Aku menggeleng. "Nope, gym."
"Pantes."
Kini giliran aku yang memerhatikan dirinya. "You look same, beautiful as usual."
"Sweet taaaalk..." ejeknya.
"Haha, lo masih sama seperti Jingga yang gue kenal dari bayi. Gak pernah berubah."
"Lo salah."
Aku mengerutkan dahi. "Maksudnya salah?"
"Gue udah beda sekarang."
"Hemm?"
Dia menoleh ke arahku sejenak lalu tersenyum penuh arti. "Gue udah bergelar Master, hahaha."
"Iihh reseeee. Gue pikir apaan serius gitu, gak taunya malah mau congkak."
"Hahaha. Gimana kabar lo Ta?" tanya Jingga.
"Baik. Lo sendiri gimana? How was life?"
"It's tough but all good now. Gimana sama Ketan? Dia ditinggal lo lagi dong?"
Aku menundukkan kepala sambil tersenyum. Lalu aku menatap lekat wajah Jingga. "It's over."
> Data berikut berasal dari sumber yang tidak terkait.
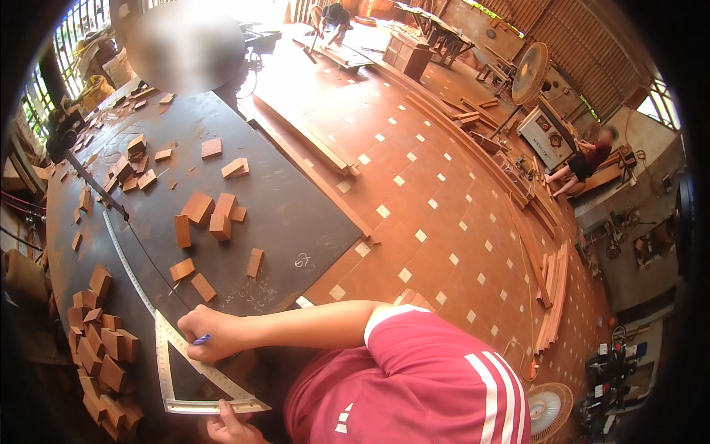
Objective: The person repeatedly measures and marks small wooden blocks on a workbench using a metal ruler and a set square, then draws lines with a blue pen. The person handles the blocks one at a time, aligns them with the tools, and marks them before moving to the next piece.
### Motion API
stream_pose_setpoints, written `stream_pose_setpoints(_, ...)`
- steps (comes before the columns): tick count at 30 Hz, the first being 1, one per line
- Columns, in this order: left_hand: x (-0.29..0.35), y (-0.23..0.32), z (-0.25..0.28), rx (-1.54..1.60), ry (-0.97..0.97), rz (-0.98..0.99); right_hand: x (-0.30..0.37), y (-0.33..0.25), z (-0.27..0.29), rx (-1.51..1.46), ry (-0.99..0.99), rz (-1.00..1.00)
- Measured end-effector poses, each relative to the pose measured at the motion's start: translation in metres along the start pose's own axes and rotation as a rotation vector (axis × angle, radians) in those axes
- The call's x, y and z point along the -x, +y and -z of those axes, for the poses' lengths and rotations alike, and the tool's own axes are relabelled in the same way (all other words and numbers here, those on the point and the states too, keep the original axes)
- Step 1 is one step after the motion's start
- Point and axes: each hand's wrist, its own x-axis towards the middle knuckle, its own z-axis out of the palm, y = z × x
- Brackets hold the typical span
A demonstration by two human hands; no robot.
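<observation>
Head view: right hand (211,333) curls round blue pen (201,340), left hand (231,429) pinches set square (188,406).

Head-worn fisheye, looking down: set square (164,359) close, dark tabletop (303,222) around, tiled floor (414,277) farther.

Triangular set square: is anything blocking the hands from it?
Nothing visible: the left hand has its thumb on the set square, and the right hand, holding a blue pen, overlaps its slanted edge.
</observation>
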Motion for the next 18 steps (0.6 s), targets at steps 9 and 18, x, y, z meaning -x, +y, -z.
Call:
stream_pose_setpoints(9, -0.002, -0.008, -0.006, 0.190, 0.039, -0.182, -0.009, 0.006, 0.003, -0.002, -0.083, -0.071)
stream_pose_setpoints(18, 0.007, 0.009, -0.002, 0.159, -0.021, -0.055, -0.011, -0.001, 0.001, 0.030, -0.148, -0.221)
Dia mengerutkan dahinya menatapku penuh dengan tanda tanya. "Maksudnya it's over?"
"I was too late Dee. She choose Reno."
Jingga terdiam dan suasana kamar ini seketika menjadi hening.
Aku menoleh ke Jingga, dia menatap mataku dalam.
"Kalo gitu, gak seharusnya gue ngelepasin lo dulu," ucapnya kemudian.
"Itu udah jadi resiko gue Dee."
Dia menghela nafasnya. "Hemmm, sejak kapan Ketan milih Reno?"
"Sejak gue balik dari sini."
"What? Bukannya saat itu lo bilang kalo lo udah baik-baik sama dia ya?"
Aku menggeleng.
"Why? Why did you lie to me?"
"Gue, gue cuma gak mau ngebebabin pikiran lo lagi Dee."
Jingga masih menatapku, ekspresinya berubah marah dan dia terlihat sedang mengatur nafasnya.
Sedetik kemudian, "plaaak." Jingga menampar wajahku membuatku seketika kaget dan shock.
"You deserve to get that," ucapnya.
Aku masih menatapnya sambil memegang sebelah pipiku.
"I'm sorry, Dee," ucapku merasa bersalah karena sudah membohonginya.
Ekspresi Jingga melunak, dia kembali mengatur nafasnya lalu dia memeluk tubuhku.
"Tamparan tadi untuk kebohongan lo ke gue selama ini. Gue gak tahu gimana rasanya ada di posisi lo ketika lo harus menghadapi itu semua sendirian. Gue minta maaf karena gak bisa ada di samping lo sebagai sahabat lo Ta," bisiknya.
Aku membalas pelukannya. "It's okay Dee, gue pantas ngedapetin itu semua."
Terdengar Jingga menarik nafasnya sangat dalam. Lalu dia melepaskan pelukannya dan kembali menatapku.
"Dari terakhir kali kita ketemu, gue sangat berusaha untuk mentralisir perasaan gue ke lo Ta karena gue tau kalau lo cintanya sama Tania. Dan sekarang, lo kembali ke sini dan kasih tahu gue kalau sebenarnya selama ini lo gak sama dia, gue harus bersikap apa?"
"Lo gak harus bersikap gimana-gimana Dee, cukup lo menjadi Adeeva Jingga, sahabat gue dari kecil yang tahu baik buruknya gue, yang tahu semua kejelekan dan kebodohan gue, yang tahu gue luar dalam, dan yang selalu ada di samping gue untuk menguatkan dan menghibur gue. Itu semua udah lebih dari cukup Dee."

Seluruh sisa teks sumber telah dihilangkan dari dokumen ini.